For those who color their hair I look at it this way...it's like a fresh start. Last time I saw my real color was 30 years ago (darn punk stage in the 80's!) so it's like starting over with a clean canvas! Might go punk again just because I can!

Scottie1- unfortunately it is one of the side effects of letrazole. I am on that as well. I noticed last week that i was "shedding" more than normal when i would wash my hair. So when i looked it up it states that you could lose minimal to all of your hair. How long have you been on letrazole?

I've been on it since June, I have noticed a gradual increase in loss of hair. But my hair is so thick my gradual hair loss will not be noticeable. When I go back to my ONC I'm going to ask her all about it. Who knows if I start losing my hair I can definitely rock a short spikey wig. No problems there. Nothing like being a "New" me right. New tatas and fake hair, why not. Haha

Pinky.... I went to see Hair in London in the early 70's. That is where if fell in love with Paul Nicholas an English actor. What memories you brought back.. ha ha ! I didn't wear a wig (and still don't) instead had fun with hats and scarves... and wear them just as we did back in the hippie days. I am thinking that I may revert to still wearing them when I do have a full head of hair again... not to cover up the baldness, but because I just really like them.
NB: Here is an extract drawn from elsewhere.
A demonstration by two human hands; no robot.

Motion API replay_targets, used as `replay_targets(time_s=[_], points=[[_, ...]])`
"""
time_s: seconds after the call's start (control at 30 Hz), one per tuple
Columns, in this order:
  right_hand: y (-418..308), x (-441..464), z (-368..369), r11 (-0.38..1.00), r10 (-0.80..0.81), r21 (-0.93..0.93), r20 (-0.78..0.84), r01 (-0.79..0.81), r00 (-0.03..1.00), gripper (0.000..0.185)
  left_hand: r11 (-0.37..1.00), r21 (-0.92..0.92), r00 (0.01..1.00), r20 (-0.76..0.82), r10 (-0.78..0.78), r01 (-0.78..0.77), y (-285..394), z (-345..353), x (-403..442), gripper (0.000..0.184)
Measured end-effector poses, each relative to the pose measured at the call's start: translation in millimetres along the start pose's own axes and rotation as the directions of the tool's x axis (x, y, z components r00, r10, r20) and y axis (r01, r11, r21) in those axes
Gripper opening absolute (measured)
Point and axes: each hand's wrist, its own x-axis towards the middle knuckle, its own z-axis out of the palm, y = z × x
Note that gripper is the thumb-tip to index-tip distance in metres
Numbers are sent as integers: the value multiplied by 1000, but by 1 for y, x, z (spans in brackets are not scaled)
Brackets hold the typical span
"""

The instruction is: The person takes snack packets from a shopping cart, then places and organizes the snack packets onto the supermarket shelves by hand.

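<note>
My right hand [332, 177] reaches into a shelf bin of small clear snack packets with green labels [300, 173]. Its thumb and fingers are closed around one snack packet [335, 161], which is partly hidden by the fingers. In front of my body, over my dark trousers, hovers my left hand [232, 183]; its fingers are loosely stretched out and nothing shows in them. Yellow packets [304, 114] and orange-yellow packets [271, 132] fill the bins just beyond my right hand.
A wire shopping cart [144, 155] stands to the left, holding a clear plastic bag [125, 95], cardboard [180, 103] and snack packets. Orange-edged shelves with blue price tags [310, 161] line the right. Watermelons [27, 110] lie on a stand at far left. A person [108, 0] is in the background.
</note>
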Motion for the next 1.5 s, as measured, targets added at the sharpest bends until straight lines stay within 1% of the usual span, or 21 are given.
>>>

Ramols: My DH says the same thing about my baldness.. and now it is growing back he said its weird to see.

Juneau: happy to hear the SE's have mainly passed. Good luck for your new job on the 5th.

Halfcan - wear something with big pockets for your first chemo cos us lot will be jumping in them and going with you. I find that so sad that the LGFB workshop is so full.

Karen - like you I have always coloured my hair... but its growing back black with splecks of grey... well they are more than splecks but I am praying to the brunette gods to take them. Yep, this is a new start.

Scottie... that sucks you can lose your hair on Letrozole... like WTF??? I see my Onc tomorrow and she will likely tell me what hormone's I will be on. Oh! well lucky I brought a lot of scarves and headbands.

Hope you are all managing to enjoy your day.

Beautiful and sunny here in the Okanagan again. Little cooler but bluebird skies. I have been in the garden lots and just raked the driveway of the carpet of pine needles the wind brought down.

Sending hugs and peace to you all.

I will ask Scottie... I have written it down so I dont forget (chemo brain ).  I did google it and it does say its one of the SE's... arh! the gift that keeps giving ?!